> **Aim of the task**: Please restate the listing that follows without changing anything.

> **Information shown**:
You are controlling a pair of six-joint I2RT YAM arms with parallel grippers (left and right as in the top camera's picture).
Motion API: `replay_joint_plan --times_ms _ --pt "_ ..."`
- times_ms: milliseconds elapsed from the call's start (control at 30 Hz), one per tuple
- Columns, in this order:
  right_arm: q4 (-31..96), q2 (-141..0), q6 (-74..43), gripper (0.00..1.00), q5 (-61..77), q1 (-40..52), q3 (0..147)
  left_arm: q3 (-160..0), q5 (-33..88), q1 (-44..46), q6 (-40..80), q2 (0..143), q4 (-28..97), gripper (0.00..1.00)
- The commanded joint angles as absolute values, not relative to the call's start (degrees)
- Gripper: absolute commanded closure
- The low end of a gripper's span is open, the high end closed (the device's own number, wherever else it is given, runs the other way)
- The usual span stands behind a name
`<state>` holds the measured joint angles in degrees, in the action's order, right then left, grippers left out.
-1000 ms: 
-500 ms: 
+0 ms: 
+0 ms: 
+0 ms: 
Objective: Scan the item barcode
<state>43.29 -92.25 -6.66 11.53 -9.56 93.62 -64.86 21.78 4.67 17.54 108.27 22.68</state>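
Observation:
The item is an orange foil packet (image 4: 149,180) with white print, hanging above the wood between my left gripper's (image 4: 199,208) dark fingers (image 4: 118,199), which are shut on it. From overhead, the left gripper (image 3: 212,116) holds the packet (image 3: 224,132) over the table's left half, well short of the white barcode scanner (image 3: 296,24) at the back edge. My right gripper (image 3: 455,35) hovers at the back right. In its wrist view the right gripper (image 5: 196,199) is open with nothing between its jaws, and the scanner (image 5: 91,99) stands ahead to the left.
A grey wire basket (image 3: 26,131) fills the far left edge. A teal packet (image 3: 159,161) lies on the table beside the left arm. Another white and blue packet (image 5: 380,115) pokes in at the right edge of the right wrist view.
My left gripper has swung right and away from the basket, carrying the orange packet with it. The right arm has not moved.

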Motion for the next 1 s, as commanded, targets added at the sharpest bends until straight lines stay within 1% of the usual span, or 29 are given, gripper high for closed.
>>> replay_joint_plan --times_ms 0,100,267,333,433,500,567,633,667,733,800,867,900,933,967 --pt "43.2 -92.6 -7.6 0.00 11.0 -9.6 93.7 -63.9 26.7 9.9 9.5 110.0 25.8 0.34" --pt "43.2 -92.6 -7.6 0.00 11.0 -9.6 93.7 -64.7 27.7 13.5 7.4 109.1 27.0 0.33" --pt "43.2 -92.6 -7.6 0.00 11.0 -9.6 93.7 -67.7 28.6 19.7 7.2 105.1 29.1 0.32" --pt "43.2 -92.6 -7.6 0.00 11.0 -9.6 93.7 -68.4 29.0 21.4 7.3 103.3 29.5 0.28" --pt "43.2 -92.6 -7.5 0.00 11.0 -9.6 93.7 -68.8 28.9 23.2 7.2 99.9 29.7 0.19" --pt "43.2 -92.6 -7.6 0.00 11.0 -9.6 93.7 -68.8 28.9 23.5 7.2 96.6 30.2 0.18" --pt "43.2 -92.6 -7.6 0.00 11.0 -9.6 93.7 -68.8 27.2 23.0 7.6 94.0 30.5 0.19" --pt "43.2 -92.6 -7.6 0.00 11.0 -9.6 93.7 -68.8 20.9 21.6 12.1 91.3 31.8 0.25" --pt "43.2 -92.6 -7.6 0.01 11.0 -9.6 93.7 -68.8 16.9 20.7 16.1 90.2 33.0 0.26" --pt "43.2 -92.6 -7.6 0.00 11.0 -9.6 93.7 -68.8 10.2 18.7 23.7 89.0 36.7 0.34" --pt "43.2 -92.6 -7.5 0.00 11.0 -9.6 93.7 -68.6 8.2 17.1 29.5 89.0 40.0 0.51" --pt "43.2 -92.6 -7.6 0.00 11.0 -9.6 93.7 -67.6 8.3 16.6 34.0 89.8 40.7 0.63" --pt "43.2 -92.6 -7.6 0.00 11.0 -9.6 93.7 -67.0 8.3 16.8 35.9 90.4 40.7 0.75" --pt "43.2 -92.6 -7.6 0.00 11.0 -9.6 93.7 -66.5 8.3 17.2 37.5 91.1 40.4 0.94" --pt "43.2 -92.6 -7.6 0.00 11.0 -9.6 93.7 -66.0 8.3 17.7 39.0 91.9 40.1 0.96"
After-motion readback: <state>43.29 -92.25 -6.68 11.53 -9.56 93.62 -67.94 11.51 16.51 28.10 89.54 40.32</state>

> **Task response**:
You are controlling a pair of six-joint I2RT YAM arms with parallel grippers (left and right as in the top camera's picture).
Motion API: `replay_joint_plan --times_ms _ --pt "_ ..."`
- times_ms: milliseconds elapsed from the call's start (control at 30 Hz), one per tuple
- Columns, in this order:
  right_arm: q4 (-31..96), q2 (-141..0), q6 (-74..43), gripper (0.00..1.00), q5 (-61..77), q1 (-40..52), q3 (0..147)
  left_arm: q3 (-160..0), q5 (-33..88), q1 (-44..46), q6 (-40..80), q2 (0..143), q4 (-28..97), gripper (0.00..1.00)
- The commanded joint angles as absolute values, not relative to the call's start (degrees)
- Gripper: absolute commanded closure
- The low end of a gripper's span is open, the high end closed (the device's own number, wherever else it is given, runs the other way)
- The usual span stands behind a name
`<state>` holds the measured joint angles in degrees, in the action's order, right then left, grippers left out.
-1000 ms: 
-500 ms: 
+0 ms: 
+0 ms: 
+0 ms: 
Objective: Scan the item barcode
<state>43.29 -92.25 -6.66 11.53 -9.56 93.62 -64.86 21.78 4.67 17.54 108.27 22.68</state>
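Observation:
The item is an orange foil packet (image 4: 149,180) with white print, hanging above the wood between my left gripper's (image 4: 199,208) dark fingers (image 4: 118,199), which are shut on it. From overhead, the left gripper (image 3: 212,116) holds the packet (image 3: 224,132) over the table's left half, well short of the white barcode scanner (image 3: 296,24) at the back edge. My right gripper (image 3: 455,35) hovers at the back right. In its wrist view the right gripper (image 5: 196,199) is open with nothing between its jaws, and the scanner (image 5: 91,99) stands ahead to the left.
A grey wire basket (image 3: 26,131) fills the far left edge. A teal packet (image 3: 159,161) lies on the table beside the left arm. Another white and blue packet (image 5: 380,115) pokes in at the right edge of the right wrist view.
My left gripper has swung right and away from the basket, carrying the orange packet with it. The right arm has not moved.
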
Motion for the next 1 s, as commanded, targets added at the sharpest bends until straight lines stay within 1% of the usual span, or 29 are given, gripper high for closed.
>>> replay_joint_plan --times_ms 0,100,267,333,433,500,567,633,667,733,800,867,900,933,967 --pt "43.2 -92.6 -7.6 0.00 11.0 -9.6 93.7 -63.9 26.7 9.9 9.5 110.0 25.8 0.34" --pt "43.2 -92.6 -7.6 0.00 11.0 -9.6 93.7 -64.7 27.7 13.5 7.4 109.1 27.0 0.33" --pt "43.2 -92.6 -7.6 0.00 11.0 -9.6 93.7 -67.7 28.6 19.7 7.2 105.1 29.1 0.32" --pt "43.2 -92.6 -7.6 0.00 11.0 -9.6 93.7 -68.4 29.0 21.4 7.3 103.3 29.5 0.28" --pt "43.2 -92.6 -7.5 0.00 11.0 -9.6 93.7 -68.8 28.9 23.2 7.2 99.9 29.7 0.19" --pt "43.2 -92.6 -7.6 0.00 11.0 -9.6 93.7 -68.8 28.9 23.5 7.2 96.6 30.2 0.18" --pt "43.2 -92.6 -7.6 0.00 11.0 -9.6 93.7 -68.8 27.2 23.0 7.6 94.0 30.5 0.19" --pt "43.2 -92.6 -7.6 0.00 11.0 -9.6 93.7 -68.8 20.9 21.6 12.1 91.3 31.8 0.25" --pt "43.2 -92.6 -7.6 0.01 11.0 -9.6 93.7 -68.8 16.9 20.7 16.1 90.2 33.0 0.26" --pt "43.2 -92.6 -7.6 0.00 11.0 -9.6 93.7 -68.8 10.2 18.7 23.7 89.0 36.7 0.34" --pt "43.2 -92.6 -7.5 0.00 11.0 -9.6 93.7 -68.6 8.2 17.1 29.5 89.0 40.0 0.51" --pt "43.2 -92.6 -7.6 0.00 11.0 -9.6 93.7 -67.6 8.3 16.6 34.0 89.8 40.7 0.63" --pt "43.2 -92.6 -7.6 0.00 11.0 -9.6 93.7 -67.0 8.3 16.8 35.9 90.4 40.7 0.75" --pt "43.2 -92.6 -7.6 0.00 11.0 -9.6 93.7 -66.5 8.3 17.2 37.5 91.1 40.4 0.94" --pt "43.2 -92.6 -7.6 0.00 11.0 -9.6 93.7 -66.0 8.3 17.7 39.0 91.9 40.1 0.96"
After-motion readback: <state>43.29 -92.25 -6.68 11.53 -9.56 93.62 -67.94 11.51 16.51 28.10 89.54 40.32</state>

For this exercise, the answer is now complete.